‘Damn, motherf***er, what do you mean you’ve misplaced your copy of Lucire?’
Copies of Lucire, the magazine I own, were in the movie Two for the Money, starring Al Pacino. Our next movie is coming out in August 2006 and I understand (thanks to a post on the meme by Tim Kitchin, which inspired me) that Paciﬁc Air 121, which is what it was called when I signed the documents, will be called Snakes on a Plane (which is what star Samuel L. Jackson reckoned it would be called. And when it comes to a movie title, Samuel L. Jackson has way more clout than me).
It’s a rare example of movie honesty. The old title was nondescript, but the plot of Snakes on a Plane is snakes on a plane. Long version: a terrorist unleashes a crate of snakes to eliminate a witness. The witness is on a plane.
Or: ‘Its a title. Its a concept. Its a poster and a logline and whatever else you need it to be. Its perfect. Perfect. Its the Everlasting Gobstopper of movie titles,’ according to blogger Tongodeon.

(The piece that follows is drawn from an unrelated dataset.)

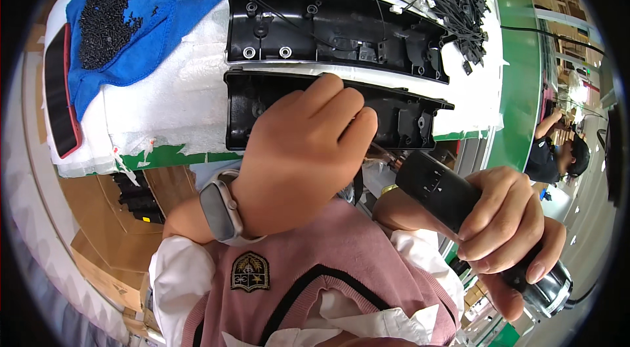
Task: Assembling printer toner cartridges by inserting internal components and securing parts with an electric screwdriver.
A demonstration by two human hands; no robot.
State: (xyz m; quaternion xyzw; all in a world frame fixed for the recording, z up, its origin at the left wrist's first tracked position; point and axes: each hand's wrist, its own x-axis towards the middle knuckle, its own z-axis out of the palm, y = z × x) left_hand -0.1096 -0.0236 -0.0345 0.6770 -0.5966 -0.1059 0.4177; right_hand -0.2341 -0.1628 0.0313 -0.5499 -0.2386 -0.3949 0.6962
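We see the long black plastic half-shell [398, 118] on the white-covered surface [164, 114], beneath our left hand [303, 143], whose grip we cannot tell; our right hand [508, 232] grasps a black cylindrical electric screwdriver [436, 191]. Beyond, the matching black half-shell [407, 38] already carries wiring; both lie open, seemingly unfinished.

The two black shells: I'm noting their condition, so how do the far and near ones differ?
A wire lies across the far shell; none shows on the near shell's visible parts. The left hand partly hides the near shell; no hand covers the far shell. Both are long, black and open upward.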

Or it’s a brand that’s so frank, it’s a relief from all the over-hyped titles out there. Maybe this is what America needs in this era—an ironic dose of postmodernism.
But what is odd is the term has gained a life of its own. ‘Snakes on a plane’ has inspired a cartoon, a blog (Snakes on a Blog), a T-shirt, and even one idea that it should be a term that rests somewhere between ‘C’est la vie,’ and ‘Shit happens.’
It’s good old everyday folks doing this—Wikipedia cites a blog from screenwriter Josh Friedman—not Time Warner or New Line, and when the movie plot sounds as silly as this, I’m glad we have the public doing the marketing. I still haven’t seen Two for the Money, since it never got a national release in New Zealand, but if the snakes on a plane term is this much in the public consciousness, I might see this one without having to travel.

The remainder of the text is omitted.